Langerhans Cell Histiocytosis: A Clinicopathologic Review and Molecular Pathogenetic Update.

作者信息

Harmon Charles M, Brown Noah

机构信息

From the Department of Pathology, University of Michigan Hospital and Health Systems, Ann Arbor.

出版信息

Arch Pathol Lab Med. 2015 Oct;139(10):1211-4. doi: 10.5858/arpa.2015-0199-RA.

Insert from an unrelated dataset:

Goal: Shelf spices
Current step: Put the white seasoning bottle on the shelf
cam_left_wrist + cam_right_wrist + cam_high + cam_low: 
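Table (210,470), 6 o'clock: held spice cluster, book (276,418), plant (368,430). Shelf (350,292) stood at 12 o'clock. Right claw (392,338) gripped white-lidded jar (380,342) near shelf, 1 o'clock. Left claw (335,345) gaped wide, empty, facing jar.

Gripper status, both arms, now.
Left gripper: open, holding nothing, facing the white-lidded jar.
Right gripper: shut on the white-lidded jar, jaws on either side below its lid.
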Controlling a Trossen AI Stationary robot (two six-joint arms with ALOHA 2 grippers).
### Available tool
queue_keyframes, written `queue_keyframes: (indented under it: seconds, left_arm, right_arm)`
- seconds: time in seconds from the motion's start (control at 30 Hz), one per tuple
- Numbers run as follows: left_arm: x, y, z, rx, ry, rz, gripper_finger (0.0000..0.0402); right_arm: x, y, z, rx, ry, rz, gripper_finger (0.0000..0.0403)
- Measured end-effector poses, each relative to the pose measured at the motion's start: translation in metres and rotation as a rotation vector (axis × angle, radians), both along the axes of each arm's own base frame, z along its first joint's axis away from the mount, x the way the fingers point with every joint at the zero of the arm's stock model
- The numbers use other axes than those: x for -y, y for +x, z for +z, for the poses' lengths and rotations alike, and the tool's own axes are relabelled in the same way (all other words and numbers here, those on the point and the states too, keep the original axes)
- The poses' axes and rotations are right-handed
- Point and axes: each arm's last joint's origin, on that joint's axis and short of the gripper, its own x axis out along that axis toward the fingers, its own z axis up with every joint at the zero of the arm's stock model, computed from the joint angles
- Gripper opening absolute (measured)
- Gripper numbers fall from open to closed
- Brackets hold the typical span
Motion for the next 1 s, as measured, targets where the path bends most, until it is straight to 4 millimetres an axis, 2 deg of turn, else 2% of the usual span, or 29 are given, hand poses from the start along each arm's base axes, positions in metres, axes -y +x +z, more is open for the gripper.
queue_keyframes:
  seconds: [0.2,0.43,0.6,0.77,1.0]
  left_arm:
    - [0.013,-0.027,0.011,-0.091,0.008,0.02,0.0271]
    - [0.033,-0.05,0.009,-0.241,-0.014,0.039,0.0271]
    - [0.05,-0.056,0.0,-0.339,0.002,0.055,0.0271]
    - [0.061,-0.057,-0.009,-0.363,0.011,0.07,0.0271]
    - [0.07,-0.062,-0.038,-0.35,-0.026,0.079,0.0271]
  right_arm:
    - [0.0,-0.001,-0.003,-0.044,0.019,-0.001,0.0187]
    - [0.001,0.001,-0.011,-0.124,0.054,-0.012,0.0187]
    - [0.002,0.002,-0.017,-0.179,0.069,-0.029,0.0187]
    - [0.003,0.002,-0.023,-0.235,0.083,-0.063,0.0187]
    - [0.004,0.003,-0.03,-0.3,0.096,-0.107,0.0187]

DOI:10.5858/arpa.2015-0199-RA
PMID:26414464
Abstract

Langerhans cell histiocytosis (LCH) comprises a wide spectrum of clinical disorders that have in common a proliferation of Langerhans-type cells with characteristic morphologic, immunophenotypic, and ultrastructural features. In part because of the diverse clinical manifestations of LCH, there has long been controversy over whether LCH is best considered a reactive process or a neoplasm. Herein, we discuss the clinical and pathologic features of LCH, including recent advances in the understanding of the molecular pathogenesis of this disease that support its categorization as a neoplasm. We also review the implications that these recently described molecular characteristics may have on risk stratification and treatment of LCH.

摘要

朗格汉斯细胞组织细胞增多症(LCH)包括一系列临床病症,其共同特征是具有特征性形态、免疫表型和超微结构特征的朗格汉斯型细胞增殖。部分由于LCH临床表现多样,长期以来关于LCH最好被视为反应性过程还是肿瘤存在争议。在此,我们讨论LCH的临床和病理特征,包括对该疾病分子发病机制理解的最新进展,这些进展支持将其归类为肿瘤。我们还回顾了这些最近描述的分子特征可能对LCH的风险分层和治疗产生的影响。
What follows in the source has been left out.